### [About this task]
Please copy every line below that contains the string "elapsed".

### [Stored data]
=====

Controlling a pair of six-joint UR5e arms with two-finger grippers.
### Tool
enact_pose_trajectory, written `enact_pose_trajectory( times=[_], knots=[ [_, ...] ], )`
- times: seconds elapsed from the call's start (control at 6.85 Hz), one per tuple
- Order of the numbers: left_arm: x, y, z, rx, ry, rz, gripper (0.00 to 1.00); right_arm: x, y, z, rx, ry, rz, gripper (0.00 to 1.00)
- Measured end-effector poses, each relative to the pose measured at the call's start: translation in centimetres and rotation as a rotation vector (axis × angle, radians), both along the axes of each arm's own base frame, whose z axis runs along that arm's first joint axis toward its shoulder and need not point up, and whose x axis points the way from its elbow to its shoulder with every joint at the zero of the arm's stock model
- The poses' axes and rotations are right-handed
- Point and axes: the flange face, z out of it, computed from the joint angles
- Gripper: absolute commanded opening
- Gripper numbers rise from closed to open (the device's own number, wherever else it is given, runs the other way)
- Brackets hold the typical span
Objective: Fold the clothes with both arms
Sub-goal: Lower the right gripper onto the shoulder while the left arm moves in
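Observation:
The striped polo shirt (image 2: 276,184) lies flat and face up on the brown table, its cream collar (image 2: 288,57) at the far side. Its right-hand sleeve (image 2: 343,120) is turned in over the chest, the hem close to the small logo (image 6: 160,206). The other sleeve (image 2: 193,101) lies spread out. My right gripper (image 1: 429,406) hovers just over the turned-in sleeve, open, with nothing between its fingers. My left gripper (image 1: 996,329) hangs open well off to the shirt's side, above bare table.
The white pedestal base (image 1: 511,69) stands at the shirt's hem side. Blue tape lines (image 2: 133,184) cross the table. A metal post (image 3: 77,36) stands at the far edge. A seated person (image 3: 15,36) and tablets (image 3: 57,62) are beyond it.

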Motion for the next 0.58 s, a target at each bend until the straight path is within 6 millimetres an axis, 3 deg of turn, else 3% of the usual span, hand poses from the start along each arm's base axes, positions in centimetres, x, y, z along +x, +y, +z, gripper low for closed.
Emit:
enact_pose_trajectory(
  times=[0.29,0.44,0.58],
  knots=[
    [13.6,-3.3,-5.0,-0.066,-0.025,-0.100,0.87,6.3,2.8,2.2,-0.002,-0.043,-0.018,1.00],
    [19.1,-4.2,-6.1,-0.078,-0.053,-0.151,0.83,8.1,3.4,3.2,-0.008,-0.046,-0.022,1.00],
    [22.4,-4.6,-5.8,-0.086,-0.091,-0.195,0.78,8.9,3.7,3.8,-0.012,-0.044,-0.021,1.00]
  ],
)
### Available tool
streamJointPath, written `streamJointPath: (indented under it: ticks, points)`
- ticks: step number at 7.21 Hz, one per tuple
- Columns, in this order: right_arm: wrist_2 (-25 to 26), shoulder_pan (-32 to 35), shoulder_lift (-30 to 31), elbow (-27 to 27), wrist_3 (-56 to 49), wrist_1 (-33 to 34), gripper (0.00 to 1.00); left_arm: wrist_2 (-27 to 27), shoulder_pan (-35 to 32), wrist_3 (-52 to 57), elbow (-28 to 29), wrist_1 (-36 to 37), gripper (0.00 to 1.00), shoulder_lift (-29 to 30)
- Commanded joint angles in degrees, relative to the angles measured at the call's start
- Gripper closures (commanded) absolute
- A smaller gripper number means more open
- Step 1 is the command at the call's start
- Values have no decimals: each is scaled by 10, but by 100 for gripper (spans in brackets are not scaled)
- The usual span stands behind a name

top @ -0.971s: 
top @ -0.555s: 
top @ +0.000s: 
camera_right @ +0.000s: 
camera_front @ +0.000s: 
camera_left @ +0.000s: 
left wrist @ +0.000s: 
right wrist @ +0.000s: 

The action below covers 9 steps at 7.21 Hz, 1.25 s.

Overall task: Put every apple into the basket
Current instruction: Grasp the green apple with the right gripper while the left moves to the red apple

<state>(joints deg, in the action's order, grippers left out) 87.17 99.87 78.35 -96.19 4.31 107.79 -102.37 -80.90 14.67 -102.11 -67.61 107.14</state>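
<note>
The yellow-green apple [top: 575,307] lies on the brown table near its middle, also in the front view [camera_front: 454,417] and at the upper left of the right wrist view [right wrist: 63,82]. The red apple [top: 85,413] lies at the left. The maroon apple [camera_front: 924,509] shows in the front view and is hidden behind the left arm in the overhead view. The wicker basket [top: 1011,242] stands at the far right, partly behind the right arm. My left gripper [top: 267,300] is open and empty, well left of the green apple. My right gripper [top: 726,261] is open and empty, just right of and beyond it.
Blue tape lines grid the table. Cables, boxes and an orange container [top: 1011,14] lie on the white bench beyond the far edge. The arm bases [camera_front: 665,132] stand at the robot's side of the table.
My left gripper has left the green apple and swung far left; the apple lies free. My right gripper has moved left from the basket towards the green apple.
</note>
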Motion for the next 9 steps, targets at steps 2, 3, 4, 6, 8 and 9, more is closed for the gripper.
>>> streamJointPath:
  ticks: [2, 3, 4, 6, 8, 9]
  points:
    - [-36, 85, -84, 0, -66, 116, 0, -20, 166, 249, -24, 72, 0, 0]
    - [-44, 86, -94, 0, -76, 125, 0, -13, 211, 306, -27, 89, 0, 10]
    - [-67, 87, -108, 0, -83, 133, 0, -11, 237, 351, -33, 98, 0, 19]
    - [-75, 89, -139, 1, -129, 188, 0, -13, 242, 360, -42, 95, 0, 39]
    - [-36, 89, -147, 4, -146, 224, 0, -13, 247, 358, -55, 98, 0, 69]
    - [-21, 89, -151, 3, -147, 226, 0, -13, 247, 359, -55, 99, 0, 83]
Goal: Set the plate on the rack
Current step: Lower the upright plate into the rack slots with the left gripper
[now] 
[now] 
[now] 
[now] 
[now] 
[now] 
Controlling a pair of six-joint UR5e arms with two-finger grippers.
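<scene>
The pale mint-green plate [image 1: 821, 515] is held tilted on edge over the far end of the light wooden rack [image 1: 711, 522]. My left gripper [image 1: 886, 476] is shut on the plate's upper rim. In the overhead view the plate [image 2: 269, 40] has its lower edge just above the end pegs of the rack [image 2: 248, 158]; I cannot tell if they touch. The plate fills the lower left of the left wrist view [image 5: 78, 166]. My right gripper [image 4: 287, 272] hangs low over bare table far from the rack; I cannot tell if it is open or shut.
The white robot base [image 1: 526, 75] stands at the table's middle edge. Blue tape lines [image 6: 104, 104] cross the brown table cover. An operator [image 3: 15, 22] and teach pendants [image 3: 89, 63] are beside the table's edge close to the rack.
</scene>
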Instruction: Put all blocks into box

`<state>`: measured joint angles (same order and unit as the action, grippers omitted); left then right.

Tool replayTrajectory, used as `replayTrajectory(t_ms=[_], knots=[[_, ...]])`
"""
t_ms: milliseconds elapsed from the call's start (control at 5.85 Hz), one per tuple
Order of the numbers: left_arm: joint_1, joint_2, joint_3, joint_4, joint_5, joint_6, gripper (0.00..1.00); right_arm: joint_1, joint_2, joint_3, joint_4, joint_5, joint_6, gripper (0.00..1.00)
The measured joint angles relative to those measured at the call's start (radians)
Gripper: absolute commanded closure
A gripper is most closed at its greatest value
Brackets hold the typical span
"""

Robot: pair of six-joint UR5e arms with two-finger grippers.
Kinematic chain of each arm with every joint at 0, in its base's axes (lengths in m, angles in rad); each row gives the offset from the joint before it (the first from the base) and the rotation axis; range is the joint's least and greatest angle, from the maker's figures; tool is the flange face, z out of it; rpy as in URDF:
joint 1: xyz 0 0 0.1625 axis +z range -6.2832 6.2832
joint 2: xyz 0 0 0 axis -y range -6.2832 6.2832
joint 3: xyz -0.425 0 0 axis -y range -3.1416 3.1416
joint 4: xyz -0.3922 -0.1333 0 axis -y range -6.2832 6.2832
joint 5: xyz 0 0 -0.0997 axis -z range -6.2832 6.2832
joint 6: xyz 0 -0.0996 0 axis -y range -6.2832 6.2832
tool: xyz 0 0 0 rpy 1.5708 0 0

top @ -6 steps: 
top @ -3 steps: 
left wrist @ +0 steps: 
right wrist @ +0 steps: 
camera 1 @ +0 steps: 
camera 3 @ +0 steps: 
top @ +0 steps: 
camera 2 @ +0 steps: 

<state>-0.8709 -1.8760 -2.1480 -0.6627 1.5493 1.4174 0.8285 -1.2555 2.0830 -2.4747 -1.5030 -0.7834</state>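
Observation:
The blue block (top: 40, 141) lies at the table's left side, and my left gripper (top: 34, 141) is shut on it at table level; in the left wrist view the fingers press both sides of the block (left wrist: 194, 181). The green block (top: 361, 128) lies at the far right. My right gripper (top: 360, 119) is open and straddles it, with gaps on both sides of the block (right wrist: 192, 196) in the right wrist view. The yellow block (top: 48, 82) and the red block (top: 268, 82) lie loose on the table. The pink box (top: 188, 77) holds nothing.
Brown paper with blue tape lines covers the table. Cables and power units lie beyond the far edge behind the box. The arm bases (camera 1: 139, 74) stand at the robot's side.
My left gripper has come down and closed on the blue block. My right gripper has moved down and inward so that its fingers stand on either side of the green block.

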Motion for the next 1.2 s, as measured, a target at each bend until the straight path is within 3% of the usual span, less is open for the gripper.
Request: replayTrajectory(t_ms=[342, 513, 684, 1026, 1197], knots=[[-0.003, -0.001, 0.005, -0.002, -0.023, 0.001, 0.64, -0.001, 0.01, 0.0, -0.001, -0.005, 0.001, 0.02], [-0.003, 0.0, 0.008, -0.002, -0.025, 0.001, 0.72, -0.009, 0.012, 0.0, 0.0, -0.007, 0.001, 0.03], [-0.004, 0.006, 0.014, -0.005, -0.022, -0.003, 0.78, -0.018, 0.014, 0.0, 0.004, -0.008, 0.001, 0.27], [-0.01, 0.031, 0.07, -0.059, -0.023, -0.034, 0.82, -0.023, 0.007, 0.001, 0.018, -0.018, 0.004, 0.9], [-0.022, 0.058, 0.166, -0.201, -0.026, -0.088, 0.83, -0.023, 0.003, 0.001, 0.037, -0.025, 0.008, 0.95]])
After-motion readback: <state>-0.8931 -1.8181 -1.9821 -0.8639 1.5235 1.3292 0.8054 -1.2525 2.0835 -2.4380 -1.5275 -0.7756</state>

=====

### [Task solution]
- times: seconds elapsed from the call's start (control at 6.85 Hz), one per tuple
t_ms: milliseconds elapsed from the call's start (control at 5.85 Hz), one per tuple

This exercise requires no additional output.